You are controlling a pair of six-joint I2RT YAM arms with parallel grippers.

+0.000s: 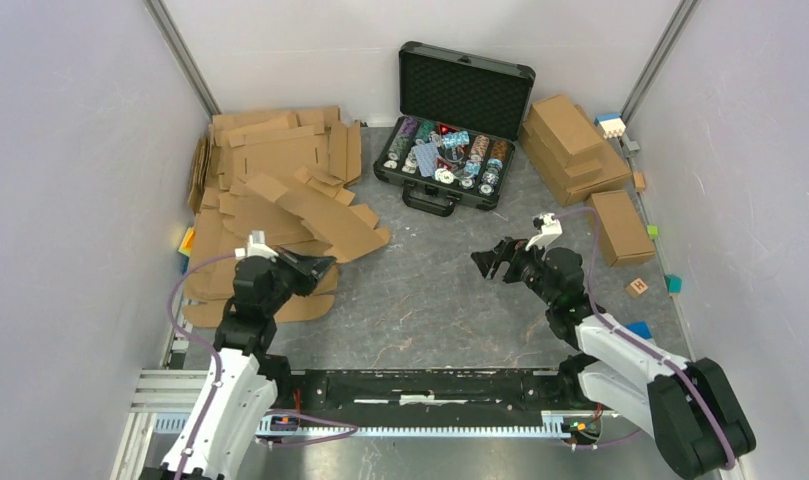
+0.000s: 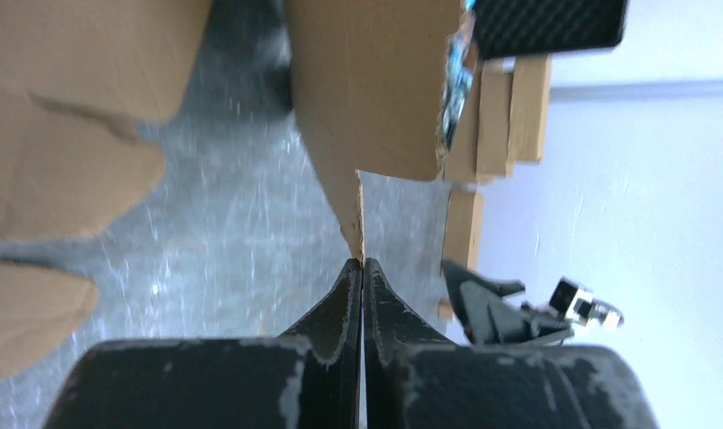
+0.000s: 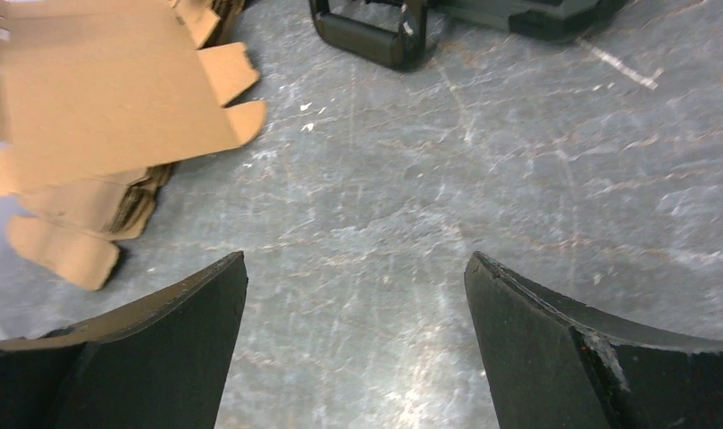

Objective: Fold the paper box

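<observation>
White panel walls boxed in a grey, marbled bench (image 1: 420, 300), scuffed and faintly glossy. At the back sat a black hard-shell case (image 1: 465, 90), its raised lid lined with dimpled foam and its tray packed with rows of round chips (image 1: 445, 150). The right wrist view caught its chunky loop handle (image 3: 366, 40).

Over on the left lay a loose heap of flat brown sheets (image 1: 270, 150), die-cut corrugated card with rounded tabs and slots, spread fanwise. On the right, a tidy stack of finished boxes (image 1: 570, 150), plain and rectangular, with a few small coloured blocks (image 1: 674, 283) scattered by the wall.

And there was the grip! The left claw (image 1: 320, 268) was pinched tight on the paper box (image 1: 315, 212), a flat, unprinted sheet lying slantwise on top of the heap. From the left wrist, the two worn black fingers (image 2: 340, 313) met flat against each other with only a thin cardboard edge caught at their tips, and the matte brown panel (image 2: 375, 80) reached away from them.

The right claw (image 1: 495, 262) hung wide open at mid-bench, well apart from the sheet. Its curved black fingers (image 3: 179, 340) framed nothing but bare grey surface and gripped nothing.
</observation>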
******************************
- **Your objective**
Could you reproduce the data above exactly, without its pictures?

- **Result**
You are controlling a pair of six-joint I2RT YAM arms with parallel grippers.

+0.000s: 
+0.000s: 
+0.000s: 

Objective: Fold the paper box

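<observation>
White panel walls boxed in a grey, marbled bench (image 1: 420, 300), scuffed and faintly glossy. At the back sat a black hard-shell case (image 1: 465, 90), its raised lid lined with dimpled foam and its tray packed with rows of round chips (image 1: 445, 150). The right wrist view caught its chunky loop handle (image 3: 366, 40).

Over on the left lay a loose heap of flat brown sheets (image 1: 270, 150), die-cut corrugated card with rounded tabs and slots, spread fanwise. On the right, a tidy stack of finished boxes (image 1: 570, 150), plain and rectangular, with a few small coloured blocks (image 1: 674, 283) scattered by the wall.

And there was the grip! The left claw (image 1: 320, 268) was pinched tight on the paper box (image 1: 315, 212), a flat, unprinted sheet lying slantwise on top of the heap. From the left wrist, the two worn black fingers (image 2: 340, 313) met flat against each other with only a thin cardboard edge caught at their tips, and the matte brown panel (image 2: 375, 80) reached away from them.

The right claw (image 1: 495, 262) hung wide open at mid-bench, well apart from the sheet. Its curved black fingers (image 3: 179, 340) framed nothing but bare grey surface and gripped nothing.
</observation>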

The exercise was answered completely.